Let it be noted what has happened since the 2001 report to the NSW Government by its energy bureaucrats: consumption in the state has grown by some 7,000 GWh a year and is now predicted to increase by another 6,000 GWh annually by 2010 while the state's generation capacity has fallen by 46 MW. Yes, fallen. In the same time frame Victorian generation capacity has risen by 713 MW, Queensland capacity has gone up 1,571 MW, South Australia by 334 MW and Tasmania by 67 MW. Over in the West, state capacity has risen by 262 MW. Queensland capacity will rise by another 750 MW when the Kogan Creek power station is commissioned in September.
The number of electricity customers in NSW (residential and business) rose by 186,500 between 2001 and 2005 (the latest date for industry data until the ESAA 2007 yearbook comes out). In the same time frame, Victoria's customer base has risen by 150,700 and consumption by 7,570 GWh. Almost the same growth rate in much the same economic environment and one state's capacity has risen to keep pace with demand while the other has fallen.

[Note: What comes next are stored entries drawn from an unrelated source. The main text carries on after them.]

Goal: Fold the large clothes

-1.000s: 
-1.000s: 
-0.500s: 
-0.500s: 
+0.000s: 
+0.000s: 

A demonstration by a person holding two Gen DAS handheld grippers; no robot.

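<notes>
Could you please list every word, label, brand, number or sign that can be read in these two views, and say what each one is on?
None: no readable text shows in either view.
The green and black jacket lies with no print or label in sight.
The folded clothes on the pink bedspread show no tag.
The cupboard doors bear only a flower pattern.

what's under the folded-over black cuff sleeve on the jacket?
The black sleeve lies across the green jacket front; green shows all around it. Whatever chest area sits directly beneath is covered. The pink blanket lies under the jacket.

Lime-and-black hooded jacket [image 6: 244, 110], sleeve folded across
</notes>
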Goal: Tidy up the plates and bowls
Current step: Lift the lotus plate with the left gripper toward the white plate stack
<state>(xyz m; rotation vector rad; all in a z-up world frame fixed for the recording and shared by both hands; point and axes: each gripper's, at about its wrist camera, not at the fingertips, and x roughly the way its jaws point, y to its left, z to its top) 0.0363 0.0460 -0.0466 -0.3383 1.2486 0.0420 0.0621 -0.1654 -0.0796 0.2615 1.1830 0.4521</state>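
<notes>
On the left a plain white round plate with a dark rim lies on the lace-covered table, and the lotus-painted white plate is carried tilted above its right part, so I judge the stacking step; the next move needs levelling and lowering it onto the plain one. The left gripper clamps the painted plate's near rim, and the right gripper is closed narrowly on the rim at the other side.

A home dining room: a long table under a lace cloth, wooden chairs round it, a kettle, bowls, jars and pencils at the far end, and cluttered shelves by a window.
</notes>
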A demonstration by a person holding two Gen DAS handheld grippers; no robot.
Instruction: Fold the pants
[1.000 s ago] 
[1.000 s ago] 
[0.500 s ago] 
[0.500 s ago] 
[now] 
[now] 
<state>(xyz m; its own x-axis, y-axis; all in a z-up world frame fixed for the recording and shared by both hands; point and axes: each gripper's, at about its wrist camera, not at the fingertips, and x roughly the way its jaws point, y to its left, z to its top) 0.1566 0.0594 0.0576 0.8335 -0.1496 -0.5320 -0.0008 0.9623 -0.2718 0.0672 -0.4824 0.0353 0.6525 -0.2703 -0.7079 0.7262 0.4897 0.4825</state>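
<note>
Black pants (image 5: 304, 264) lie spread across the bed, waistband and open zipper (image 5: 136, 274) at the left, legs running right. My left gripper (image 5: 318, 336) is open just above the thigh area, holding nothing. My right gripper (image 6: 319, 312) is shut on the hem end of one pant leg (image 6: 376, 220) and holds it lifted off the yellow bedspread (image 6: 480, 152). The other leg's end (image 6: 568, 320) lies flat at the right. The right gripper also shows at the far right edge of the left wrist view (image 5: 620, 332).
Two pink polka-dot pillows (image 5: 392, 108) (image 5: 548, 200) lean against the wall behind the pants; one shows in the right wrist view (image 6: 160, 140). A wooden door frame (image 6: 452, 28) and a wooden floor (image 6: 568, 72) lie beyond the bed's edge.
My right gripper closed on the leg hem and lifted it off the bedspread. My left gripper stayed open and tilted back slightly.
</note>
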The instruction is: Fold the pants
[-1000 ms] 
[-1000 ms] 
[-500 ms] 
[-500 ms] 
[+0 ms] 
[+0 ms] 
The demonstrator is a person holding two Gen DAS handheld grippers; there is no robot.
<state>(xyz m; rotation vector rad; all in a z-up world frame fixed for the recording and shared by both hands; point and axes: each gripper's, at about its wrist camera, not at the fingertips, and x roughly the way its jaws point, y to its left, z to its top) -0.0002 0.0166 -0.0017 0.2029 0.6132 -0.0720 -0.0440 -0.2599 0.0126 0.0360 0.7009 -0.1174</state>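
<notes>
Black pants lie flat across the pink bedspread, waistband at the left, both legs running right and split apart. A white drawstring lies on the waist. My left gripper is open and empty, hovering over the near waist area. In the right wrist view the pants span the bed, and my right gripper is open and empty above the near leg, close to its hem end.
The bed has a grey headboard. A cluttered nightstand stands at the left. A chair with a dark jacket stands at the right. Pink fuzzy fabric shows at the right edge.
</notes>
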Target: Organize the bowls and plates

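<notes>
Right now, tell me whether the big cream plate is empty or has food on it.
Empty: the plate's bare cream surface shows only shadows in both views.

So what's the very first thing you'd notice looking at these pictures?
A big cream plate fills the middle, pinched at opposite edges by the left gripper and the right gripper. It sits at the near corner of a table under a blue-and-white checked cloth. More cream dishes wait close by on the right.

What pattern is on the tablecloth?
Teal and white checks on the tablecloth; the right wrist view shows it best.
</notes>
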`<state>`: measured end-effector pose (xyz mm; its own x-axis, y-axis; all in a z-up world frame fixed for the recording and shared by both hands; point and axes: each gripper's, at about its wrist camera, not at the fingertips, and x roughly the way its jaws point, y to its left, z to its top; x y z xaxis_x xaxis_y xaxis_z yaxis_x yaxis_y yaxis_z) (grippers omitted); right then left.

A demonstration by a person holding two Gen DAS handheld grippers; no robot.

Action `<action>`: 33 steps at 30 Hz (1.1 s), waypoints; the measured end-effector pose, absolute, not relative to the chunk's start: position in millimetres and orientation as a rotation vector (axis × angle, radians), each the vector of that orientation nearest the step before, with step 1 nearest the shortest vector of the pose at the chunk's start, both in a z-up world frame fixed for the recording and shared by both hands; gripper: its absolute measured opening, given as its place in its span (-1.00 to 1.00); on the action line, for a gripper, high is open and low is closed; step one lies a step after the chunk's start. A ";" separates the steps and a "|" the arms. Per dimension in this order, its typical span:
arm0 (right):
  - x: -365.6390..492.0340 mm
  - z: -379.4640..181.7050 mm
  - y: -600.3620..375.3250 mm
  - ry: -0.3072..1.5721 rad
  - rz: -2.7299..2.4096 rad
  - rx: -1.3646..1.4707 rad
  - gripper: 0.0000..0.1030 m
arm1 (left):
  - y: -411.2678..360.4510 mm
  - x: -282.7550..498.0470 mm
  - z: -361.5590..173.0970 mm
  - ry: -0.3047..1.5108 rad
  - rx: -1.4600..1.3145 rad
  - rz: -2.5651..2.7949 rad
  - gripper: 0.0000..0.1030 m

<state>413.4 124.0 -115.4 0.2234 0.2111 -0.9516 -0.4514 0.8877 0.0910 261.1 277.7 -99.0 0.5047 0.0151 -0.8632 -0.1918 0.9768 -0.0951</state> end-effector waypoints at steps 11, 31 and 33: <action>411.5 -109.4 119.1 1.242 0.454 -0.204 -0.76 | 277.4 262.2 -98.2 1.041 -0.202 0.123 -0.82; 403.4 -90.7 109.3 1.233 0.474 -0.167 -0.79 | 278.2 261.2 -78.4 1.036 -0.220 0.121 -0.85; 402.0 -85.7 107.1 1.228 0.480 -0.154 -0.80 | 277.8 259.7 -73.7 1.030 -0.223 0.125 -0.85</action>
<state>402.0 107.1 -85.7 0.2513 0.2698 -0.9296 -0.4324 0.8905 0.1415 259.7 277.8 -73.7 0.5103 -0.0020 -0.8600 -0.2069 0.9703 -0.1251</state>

Here are some excerpts from the 2001 energy department's report with commentary in brackets:
(1) Electricity demand in NSW is increasing rapidly. This reflects a wholesale electricity price that is attracting a number of large new customers. If this trend continues, the current over-supply of capacity will be diminished faster than previously expected. {Residents of the state should be grateful in one sense, I suppose, that in fact business customers opted to go mostly to Victoria and Queensland between 2002 and 2005 -- less than 30 per cent of the increase in business power demand on the eastern seaboard in that period was located in NSW.}
(2) Due to the increasing level of new air-conditioning load and higher average summer temperatures, NSW could become summer peaking from 2003 on. {Yes, according to TransGrid's annual planning report, it occurred, as predicted, in the summer of 2003.}
(3) Under the most likely scenario, 200 to 300 MW of new generation capacity may need to be installed every year, starting from mid-2005, for a total of 1,500 MW (by 2011). {And the generation companies have been saying much the same year in and year out, but this cut no ice with a government focused on the Green vote in 2003 and 2007.}
The factor that is sharply different in 2007 from 2001 is the impact of an enduring drought on the water needs of a largely coal-fired generation fleet.
The inexorable lesson of fate is that governments that tempt it by dragging their feet and running away from their responsibilities get burned -- confer California in 2000-01, a situation that was very much in the minds of the public servants who wrote the report I have quoted for the NSW Government. The problem for communities is that they get burned, too, and the pain mostly falls where it least be borne.